Henry Stone, the legendary founder of TK Records and many other labels, received a proclamation from the Mayor of the City of Hialeah, Carlos Hernandez. Mayor Hernandez is himself a big fan of TK Records and joined in with the people who packed the dance floor throughout the night. The day of October 12, 2013 was proclaimed as the official TK Records Day in Hialeah.

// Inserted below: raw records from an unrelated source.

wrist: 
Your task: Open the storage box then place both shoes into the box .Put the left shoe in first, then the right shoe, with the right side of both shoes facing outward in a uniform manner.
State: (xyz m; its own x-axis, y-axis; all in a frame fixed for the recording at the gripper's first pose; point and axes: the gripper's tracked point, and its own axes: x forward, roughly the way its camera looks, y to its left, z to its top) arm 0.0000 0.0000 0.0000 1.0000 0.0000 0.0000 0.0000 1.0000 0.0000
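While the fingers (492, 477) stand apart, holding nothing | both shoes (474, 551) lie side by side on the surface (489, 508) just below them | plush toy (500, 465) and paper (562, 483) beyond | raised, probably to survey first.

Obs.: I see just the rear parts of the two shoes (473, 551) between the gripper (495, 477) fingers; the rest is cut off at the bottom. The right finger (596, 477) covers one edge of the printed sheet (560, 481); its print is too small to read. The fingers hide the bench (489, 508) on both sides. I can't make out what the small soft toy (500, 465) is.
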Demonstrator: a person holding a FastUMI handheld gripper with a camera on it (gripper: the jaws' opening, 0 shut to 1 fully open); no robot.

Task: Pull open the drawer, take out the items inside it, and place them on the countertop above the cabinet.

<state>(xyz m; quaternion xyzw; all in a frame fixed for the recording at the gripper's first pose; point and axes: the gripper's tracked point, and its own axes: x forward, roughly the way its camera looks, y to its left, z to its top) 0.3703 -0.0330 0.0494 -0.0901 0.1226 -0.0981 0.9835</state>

Henry Stone’s labels throughout the 1970s cranked out hundreds of hot tracks and included over 25 gold and platinum records, all from a little studio in the upstairs of his distributor warehouse in Hialeah. Some of his biggest acts included George McCrae on TK Records, KC and the Sunshine Band on on TK Records, Latimore on Glades, Bobby Caldwell on Clouds, Gwen McCrae on Cat, Foxy on on Dash, Jimmy “Bo” Horne on Sunshine Sound, Anita Ward on Juana, Timmy Thomas on Glades, Betty Wright on Alston, T-Connection on Dash, Peter Brown on Drive and too many more to list. Dozens of artists passed through his doors throughout his 60+ years in the music business and Henry’s impact on both the music and the business has been felt throughout the world.
The Miami Disco Fever Reunion on October 12, 2013 was a fitting tribute to a man who has done so much for the music business.